# [EXERCISE DESCRIPTION]
The line containing "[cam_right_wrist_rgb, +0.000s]" marks the end: output every line of the data up to it, and that line too, exactly as written.

Data records
★ ★ ★ ★ ★
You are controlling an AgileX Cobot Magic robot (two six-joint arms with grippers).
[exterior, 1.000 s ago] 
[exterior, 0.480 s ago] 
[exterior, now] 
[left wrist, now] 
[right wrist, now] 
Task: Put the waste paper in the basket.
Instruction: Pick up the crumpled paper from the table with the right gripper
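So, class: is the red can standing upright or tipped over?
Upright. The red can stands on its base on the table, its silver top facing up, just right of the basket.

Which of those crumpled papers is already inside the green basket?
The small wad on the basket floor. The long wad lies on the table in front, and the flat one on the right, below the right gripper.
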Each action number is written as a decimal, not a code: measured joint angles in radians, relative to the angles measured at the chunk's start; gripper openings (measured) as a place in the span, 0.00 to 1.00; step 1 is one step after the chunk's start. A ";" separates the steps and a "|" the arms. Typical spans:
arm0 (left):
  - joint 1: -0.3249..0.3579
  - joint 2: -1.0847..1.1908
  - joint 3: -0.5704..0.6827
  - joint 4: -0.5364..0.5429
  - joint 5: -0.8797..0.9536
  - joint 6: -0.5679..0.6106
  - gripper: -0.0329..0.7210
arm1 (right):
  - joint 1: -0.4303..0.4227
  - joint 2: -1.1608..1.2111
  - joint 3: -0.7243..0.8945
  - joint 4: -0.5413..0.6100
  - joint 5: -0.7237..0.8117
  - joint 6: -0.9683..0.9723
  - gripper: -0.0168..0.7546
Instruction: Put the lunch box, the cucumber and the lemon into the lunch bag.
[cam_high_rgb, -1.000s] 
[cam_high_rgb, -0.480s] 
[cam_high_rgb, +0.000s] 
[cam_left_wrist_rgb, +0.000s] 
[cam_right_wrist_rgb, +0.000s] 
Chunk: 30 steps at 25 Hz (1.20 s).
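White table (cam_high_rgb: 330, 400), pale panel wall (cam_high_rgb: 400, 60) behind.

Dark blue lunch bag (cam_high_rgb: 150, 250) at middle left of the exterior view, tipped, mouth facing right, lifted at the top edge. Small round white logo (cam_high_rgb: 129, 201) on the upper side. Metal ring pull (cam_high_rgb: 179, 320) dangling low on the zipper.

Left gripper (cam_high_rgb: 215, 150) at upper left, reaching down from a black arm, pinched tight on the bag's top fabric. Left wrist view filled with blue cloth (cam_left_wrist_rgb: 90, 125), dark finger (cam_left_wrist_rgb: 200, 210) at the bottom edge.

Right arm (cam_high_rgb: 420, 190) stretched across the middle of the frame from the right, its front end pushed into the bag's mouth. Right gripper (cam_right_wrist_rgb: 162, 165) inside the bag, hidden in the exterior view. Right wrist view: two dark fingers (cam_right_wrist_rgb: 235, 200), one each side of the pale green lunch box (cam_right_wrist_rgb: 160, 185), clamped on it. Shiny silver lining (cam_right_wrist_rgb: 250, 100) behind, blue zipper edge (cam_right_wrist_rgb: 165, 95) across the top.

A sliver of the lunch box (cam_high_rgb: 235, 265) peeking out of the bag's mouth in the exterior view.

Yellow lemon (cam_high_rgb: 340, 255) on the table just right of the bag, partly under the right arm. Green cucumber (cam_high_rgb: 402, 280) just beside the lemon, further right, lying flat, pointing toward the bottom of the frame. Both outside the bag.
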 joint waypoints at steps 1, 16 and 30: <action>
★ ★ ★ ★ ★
# [RESULT BELOW]
You are controlling an AgileX Cobot Magic robot (two six-joint arms with grippers).
[exterior, 1.000 s ago] 
[exterior, 0.480 s ago] 
[exterior, now] 
[left wrist, now] 
[right wrist, now] 
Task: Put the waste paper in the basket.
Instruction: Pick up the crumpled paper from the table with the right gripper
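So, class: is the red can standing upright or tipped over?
Upright. The red can stands on its base on the table, its silver top facing up, just right of the basket.

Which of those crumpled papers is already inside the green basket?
The small wad on the basket floor. The long wad lies on the table in front, and the flat one on the right, below the right gripper.
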Each action number is written as a decimal, not a code: measured joint angles in radians, relative to the angles measured at the chunk's start; gripper openings (measured) as a place in the span, 0.00 to 1.00; step 1 is one step after the chunk's start. A ";" separates the steps and a "|" the arms. Typical spans:
arm0 (left):
  - joint 1: -0.3249..0.3579
  - joint 2: -1.0847..1.1908
  - joint 3: -0.5704..0.6827
  - joint 4: -0.5364..0.5429
  - joint 5: -0.8797..0.9536
  - joint 6: -0.5679..0.6106
  - gripper: -0.0329..0.7210
arm1 (right):
  - joint 1: -0.4303..0.4227
  - joint 2: -1.1608..1.2111
  - joint 3: -0.7243..0.8945
  - joint 4: -0.5413..0.6100
  - joint 5: -0.7237..0.8117
  - joint 6: -0.9683..0.9723
  - gripper: -0.0168..0.7546
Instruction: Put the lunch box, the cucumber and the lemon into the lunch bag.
[cam_high_rgb, -1.000s] 
[cam_high_rgb, -0.480s] 
[cam_high_rgb, +0.000s] 
[cam_left_wrist_rgb, +0.000s] 
[cam_right_wrist_rgb, +0.000s] 

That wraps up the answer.